• [ACTION ITEM]: The line that holds "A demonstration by" marks the start. Return it and each following line through the end of the data, unchanged.
-- RECORDED DATA follows --
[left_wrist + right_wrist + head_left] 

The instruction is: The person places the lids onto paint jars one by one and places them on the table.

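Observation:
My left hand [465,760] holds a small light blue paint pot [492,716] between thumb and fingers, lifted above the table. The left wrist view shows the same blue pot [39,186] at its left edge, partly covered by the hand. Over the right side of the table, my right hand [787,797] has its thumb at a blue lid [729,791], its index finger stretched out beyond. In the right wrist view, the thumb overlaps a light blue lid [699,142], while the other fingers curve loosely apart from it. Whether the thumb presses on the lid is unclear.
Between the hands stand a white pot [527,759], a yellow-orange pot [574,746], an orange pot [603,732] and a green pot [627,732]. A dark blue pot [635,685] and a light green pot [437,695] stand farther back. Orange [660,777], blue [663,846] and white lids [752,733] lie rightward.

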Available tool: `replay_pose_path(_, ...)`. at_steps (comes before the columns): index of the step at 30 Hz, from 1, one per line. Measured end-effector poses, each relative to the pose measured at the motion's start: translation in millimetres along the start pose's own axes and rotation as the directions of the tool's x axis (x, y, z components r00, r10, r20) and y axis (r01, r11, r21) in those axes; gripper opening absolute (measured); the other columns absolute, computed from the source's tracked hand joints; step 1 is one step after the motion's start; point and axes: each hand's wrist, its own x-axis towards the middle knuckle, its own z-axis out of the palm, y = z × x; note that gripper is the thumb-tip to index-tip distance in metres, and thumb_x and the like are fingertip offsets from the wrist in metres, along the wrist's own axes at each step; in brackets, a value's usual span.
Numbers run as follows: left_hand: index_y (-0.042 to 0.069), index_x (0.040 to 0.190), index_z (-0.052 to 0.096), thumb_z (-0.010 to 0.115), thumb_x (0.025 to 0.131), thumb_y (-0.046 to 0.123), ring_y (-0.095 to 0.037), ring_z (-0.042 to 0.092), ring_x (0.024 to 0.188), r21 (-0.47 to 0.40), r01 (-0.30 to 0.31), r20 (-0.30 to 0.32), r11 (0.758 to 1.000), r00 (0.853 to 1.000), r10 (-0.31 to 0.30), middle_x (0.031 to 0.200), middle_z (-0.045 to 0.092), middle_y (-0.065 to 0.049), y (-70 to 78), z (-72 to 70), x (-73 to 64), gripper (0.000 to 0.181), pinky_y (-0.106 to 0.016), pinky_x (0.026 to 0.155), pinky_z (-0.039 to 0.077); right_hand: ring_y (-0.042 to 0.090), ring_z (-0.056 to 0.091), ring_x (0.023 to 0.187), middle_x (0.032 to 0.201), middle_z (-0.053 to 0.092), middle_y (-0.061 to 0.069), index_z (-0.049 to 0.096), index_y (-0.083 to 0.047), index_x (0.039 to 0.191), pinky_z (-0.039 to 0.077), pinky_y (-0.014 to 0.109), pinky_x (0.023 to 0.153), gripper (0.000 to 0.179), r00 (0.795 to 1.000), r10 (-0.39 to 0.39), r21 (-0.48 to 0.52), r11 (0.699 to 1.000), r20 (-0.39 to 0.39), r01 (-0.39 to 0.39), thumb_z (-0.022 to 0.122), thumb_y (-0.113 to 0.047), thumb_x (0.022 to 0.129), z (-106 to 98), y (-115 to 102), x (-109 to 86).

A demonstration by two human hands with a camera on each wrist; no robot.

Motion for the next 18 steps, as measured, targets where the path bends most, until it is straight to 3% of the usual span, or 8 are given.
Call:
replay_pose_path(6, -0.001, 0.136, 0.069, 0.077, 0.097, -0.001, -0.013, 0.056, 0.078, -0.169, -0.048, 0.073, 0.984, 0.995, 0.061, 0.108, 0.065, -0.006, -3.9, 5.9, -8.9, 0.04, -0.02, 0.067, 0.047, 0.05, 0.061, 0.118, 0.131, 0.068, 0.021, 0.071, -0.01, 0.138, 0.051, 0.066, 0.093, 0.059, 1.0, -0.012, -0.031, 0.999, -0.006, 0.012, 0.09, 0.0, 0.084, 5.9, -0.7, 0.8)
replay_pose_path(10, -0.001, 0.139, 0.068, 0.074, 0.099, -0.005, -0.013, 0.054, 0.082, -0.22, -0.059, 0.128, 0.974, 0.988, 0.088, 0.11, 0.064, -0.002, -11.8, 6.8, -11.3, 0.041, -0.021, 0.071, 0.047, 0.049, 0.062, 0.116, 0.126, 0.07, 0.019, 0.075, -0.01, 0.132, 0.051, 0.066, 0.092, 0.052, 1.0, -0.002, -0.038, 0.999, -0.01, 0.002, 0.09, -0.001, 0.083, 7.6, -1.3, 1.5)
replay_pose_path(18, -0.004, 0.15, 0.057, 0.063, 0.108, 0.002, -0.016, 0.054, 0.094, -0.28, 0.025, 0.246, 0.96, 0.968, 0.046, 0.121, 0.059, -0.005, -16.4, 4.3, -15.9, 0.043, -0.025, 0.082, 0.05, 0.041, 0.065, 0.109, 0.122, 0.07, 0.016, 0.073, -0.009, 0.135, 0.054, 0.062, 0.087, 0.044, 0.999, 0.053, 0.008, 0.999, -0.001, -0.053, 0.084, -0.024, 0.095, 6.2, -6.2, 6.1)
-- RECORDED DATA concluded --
• [SOLUTION BELOW]:
A demonstration by two human hands with a camera on each wrist; no robot.

Motion for the next 18 steps, as measured, targets where the path bends most, until it is straight to 3% of the usual span, or 8 are given.
Call:
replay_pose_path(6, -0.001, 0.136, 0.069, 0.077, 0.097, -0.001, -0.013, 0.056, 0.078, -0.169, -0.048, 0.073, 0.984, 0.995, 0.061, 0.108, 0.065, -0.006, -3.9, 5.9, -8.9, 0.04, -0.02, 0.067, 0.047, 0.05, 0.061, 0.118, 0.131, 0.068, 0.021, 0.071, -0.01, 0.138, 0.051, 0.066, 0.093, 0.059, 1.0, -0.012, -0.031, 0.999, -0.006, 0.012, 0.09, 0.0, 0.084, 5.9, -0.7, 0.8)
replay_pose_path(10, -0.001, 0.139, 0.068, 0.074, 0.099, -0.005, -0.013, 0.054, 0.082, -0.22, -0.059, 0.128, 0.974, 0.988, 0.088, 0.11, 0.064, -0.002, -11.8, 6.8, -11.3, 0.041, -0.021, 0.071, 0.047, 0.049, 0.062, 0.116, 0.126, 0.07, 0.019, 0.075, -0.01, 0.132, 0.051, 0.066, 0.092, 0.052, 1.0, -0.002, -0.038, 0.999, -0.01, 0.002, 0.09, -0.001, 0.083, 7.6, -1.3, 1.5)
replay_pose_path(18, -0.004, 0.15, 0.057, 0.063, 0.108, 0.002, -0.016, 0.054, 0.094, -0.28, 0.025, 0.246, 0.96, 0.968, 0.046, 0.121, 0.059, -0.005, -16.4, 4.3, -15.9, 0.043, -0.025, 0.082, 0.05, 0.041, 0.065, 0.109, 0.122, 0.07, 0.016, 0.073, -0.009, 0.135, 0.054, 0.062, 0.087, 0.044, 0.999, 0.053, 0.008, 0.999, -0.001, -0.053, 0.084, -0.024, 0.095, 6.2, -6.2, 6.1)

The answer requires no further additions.